Corriere della Sera, 23 marzo 2019
Topolino e l’architettura
Piccola grande storia, di design, architettura d’interni e urbanistica, in compagnia di Topolino. Che nasce poco più di 90 anni fa, quando vestivamo alla marinara: un pantaloncino, tanta voglia di divertirsi e vita all’aria aperta.
«Poi, anche il Topo si guarderà intorno, mosso dal sogno americano del progresso e comprerà casa, arredandola ad immagine e somiglianza di un protagonista della classe media: mobili esclusivi, elementi personalizzati e lampade preziose», spiega Giacomo Delbene Guidoni, architetto, collezionista di fumetti, e autore della «piccola grande storia» ovvero, Archi Disney. Architettura, città, design nell’arte di Floyd Gottfredson, appena pubblicato da Odoya edizioni.
Ma chi era Floyd Gottfredson? «È stato il disegnatore-architetto di Mickey Mouse, colui che lo ha trasformato da semplice personaggio dei film d’animazione in un protagonista delle strisce: dal 1930 al 1975», risponde Delbene. E saranno i primi anni ‘50 la vera svolta, sia nella grafica che nei contenuti, per Topolino e le sue vicende. «Con l’arrivo della tv, alla Disney temono che le lunghissime storie a puntate di Floyd possano perdere appeal e gli chiedono di realizzare episodi autoconclusivi: che accade? Quel genio di Gottfredson, che per creatività e plasticità sarebbe potuto diventare un grande designer, rivede l’architettura delle sue tavole; non può più spaziare disegnando grandi agglomerati urbani, allora si trasforma da paesaggista ad architetto d’interni», osserva l’autore.
Ecco, dunque, le strisce nelle quali, l’amico Pippo invita il Topo dalle grandi orecchie a casa sua per mostrargli la «cucina atomica», confidandogli: «L’ho vinta ad un programma a premi! E stasera cucinerò gli spaghetti!». Ma troviamo anche Topolino che si prende gioco della modernista Minnie, dicendole, di fronte ad una cucina talmente spolverata a lucido da potersi specchiare: «Mmm... Ti piace il tuo nuovo forno a vista?».

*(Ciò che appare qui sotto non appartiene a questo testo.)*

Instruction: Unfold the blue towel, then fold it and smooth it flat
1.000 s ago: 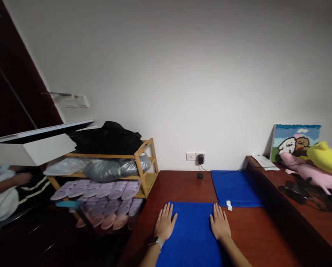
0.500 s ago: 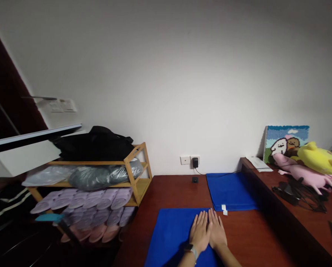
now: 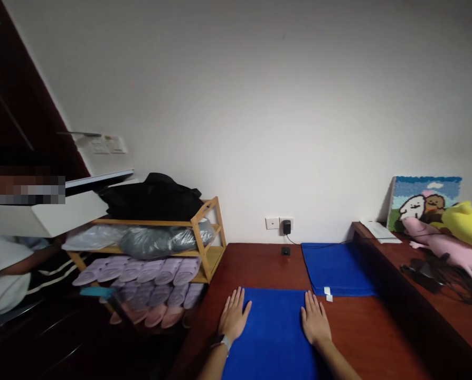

Minnie è modernista, ama certi lampadari che Mickey Mouse, invece molto tradizionali-sta e prudente nelle scelte, scambia
per degli scarafaggi
Fino ad arrivare alla scenetta in cui Topolino, ospite di Minnie, salito su una scaletta, sta praticamente combattendo contro un grosso «scarafaggio» appeso al soffitto. In realtà, si tratta di un lampadario, di quelli che sarebbero piaciuti a Castiglioni, Ponti e Munari. Ma a Topolino il nuovo piace o lo disprezza? «Tra Minnie e Mickey Mouse c’è una dicotomia di fondo: se la fidanzata è per il design moderno, sinonimo di progresso, Topolino è più tradizionalista, preferendo fare, nelle scelte d’arredamento, un passo alla volta», dice Guidoni.
Il grande Gottfredson – creatore di Eta Beta, il commissario Basettoni e Macchia Nera – in quasi mezzo secolo di storie di Topolino, è come se fosse riuscito a rubare e a riprodurre sedie che ricordano le «Cantilever Chair» di Mies Van Der Rohe o la poltrona «Stelvio» di H.B. Keith. Così come aveva fatto, qualche anno prima, con le grandi architetture. Del resto, i disegnatori, quando sono bravi, possono essere più abili degli architetti. «Negli anni ‘20 del secolo scorso, in occasione del bando di concorso per il grattacielo del Chicago Tribune, il giornale fu sommerso da centinaia di lettere inviate dai sostenitori di Winsor McCay, il fumettista di Little Nemo: chiedevano che fosse lui ad occuparsi del progetto», ricorda l’autore di Archi Disney, il quale ci ha preso gusto a leggere il mondo Disney con occhi da architetto: «Sto scrivendo un altro libro e stavolta ci sarà spazio anche per i disegnatori della scuola italiana». Mai scrivere «The End», quando c’è di mezzo il Topo.